Recipe requested:
This is the base recipe, for any fruit:
Batter:
3/4 cup water
3 T flax seed ground
1/2 cup WW flour
12 oz date or fruit paste (in a food processor, dates or prunes or any dehydrated fruit soaked in water)
1 t. vanilla
2 lbs 11 oz fruit and nuts
(and chocolate)
dehydrated cherries
craisins
raisins (probably using golden raisins)
currents
dark chocolate bars, chopped
1/3 of lbs is nuts, hickory nuts and or walnuts, and chocolate
Soak the dehydrated fruit in 12 oz rum for a few hours before beginning (or overnight)
Mix together with batter, press, and smooth into 2 6-inch cake pans, lined with parchment. Press decorative nuts or fruit into the top. Bake 250 deg F for 2.5-3 hours. Wrap and refrigerate or freeze.
*note: using the spiced rum seemed to bake off a little better than bourbon. The drier the fruit, use more rum, the moister the fruit, use less rum.
That recipe above is the base recipe (fruits and nuts and chocolate can be switched out, to whatever kind of dried fruits you want to use like dried mango, peaches, pineapple, apple, blueberries, banana, or candied fruits. Skip the chocolate for most of them.
This year's chocolate cherry fruit cakes.
1 lb craisins
1 lb candied cherries
14 oz dried currants
15 oz golden raisins
3 lbs of dehydrated cherries
16 oz bourbon
marinated for a day--so that all the drier fruit can soak up the bourbon.
1 lb chopped walnuts
1/2 lb chopped blanched almonds (also used whole blanched for decorations)

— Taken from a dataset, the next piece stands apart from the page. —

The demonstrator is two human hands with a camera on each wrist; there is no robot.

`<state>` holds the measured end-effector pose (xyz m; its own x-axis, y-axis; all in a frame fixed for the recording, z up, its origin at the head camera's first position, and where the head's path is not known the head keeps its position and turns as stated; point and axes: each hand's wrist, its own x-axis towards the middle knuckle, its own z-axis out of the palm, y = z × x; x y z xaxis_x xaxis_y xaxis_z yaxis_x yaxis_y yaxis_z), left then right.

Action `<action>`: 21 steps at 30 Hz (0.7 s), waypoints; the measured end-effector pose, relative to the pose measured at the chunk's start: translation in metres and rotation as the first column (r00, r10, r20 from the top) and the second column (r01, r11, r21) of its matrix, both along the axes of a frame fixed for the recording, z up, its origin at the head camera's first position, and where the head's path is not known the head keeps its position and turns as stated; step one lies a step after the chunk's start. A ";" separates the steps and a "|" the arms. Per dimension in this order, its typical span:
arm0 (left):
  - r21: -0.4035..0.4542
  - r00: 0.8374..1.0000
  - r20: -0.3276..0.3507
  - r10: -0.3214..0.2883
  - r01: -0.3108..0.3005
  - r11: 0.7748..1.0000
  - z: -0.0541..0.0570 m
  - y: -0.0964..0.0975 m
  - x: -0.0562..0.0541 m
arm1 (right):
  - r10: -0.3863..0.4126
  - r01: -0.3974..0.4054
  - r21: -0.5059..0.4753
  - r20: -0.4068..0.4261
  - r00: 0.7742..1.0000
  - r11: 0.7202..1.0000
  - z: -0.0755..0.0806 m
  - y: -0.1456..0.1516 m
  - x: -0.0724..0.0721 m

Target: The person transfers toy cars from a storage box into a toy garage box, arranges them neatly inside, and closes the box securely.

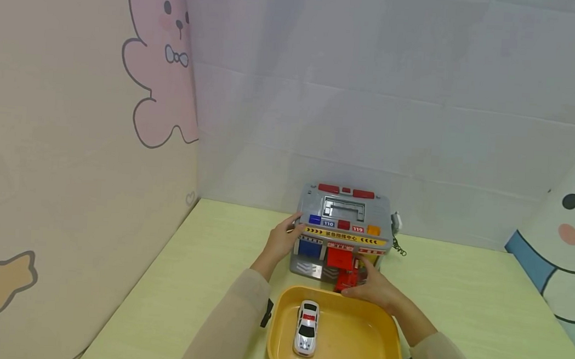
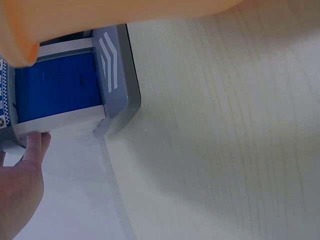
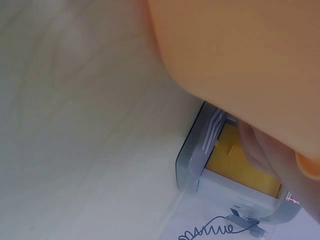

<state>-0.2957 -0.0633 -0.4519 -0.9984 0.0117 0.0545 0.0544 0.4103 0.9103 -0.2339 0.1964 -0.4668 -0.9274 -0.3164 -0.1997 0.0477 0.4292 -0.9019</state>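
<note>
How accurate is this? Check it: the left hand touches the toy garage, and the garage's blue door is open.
Not quite: the left wrist view shows the blue door shut, filling its bay. The left hand does touch the toy garage.

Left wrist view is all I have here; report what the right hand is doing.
Observer: In the head view, the right hand grips a red toy vehicle at the front of the toy garage.
Operator: I see only the blue door up close. Name what the right wrist view shows on that garage.
Observer: It shows a yellow panel.
Operator: Now check for another vehicle.
Observer: The head view shows a white toy car in the yellow tray.
</note>
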 end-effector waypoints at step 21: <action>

18 oz chopped 1/4 inch and smaller, dark chocolate bars (75-85% cocoa)
The batter for all of it:
3 cups of date paste
1 and 1/2 cups whole wheat flour
9 T ground flax seed
3 T vanilla extract
1 cup + water until it makes a batter (approx 1.5 cups water)
Mix the batter with the fruit/nuts/chocolate. It should be clumpy and not runny.
They were packed and pressed into 8 small 5-6-7 inch cakepans/casseroles/glass bowls lined with parchment. Press blanched almonds into the top for decorations. Fold the edges of the parchment over the tops.
Baked for 2.5 hours at 250 deg F, cooled, wrapped in saran then foil, frozen.